■ Assignment: The answer must be one number: how many lines in the records below contain the string "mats".

■ Supplied material:
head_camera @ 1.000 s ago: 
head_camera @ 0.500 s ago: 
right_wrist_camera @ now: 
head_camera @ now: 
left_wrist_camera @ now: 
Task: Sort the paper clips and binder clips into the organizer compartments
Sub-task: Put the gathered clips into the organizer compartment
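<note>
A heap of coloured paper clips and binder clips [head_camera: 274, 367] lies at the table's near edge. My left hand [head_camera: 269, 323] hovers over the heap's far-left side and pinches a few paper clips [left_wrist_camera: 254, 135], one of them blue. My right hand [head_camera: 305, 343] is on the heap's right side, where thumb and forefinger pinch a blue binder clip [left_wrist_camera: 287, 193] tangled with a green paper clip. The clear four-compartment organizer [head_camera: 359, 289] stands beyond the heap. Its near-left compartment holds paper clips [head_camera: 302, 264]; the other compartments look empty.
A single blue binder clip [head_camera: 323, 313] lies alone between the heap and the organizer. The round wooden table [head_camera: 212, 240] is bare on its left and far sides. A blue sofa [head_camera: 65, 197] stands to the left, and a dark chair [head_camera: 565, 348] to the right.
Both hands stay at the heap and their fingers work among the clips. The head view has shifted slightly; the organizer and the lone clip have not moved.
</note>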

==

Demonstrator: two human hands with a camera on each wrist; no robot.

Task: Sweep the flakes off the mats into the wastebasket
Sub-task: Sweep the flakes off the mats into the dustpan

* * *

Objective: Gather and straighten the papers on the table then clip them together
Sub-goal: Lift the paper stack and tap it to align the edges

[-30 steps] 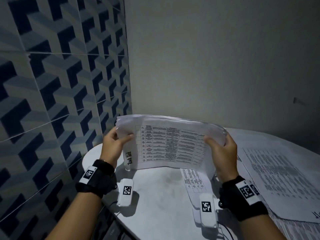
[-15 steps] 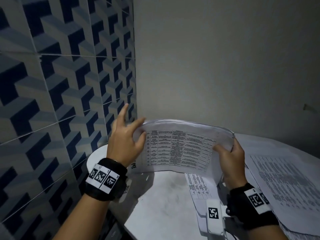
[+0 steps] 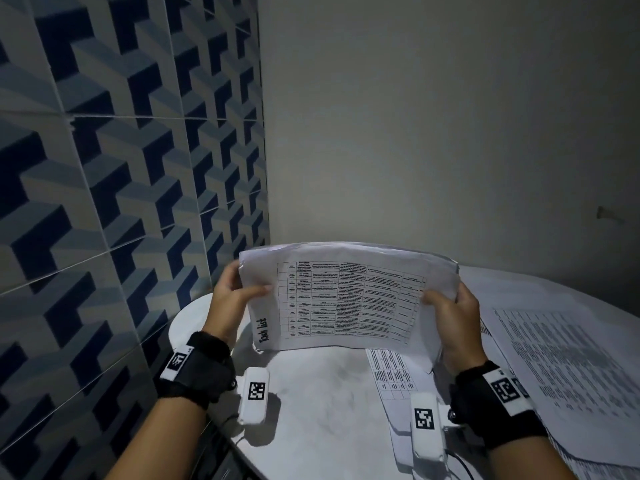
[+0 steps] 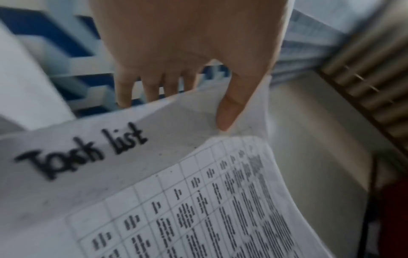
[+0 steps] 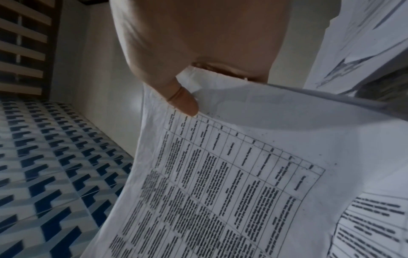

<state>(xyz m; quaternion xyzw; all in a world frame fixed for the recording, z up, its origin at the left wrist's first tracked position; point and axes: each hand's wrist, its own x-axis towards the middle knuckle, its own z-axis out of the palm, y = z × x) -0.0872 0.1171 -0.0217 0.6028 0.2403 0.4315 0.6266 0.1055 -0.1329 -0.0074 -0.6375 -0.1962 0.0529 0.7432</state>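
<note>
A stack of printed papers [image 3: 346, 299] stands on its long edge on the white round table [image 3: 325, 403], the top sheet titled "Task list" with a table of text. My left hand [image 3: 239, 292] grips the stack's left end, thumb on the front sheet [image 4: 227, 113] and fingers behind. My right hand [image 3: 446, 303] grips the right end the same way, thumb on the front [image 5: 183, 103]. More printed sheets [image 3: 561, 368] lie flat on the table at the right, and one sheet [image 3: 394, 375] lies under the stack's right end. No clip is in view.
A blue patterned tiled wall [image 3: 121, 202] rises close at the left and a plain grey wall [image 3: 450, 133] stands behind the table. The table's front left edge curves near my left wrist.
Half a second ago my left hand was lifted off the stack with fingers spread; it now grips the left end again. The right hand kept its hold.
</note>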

■ Answer for the task: 2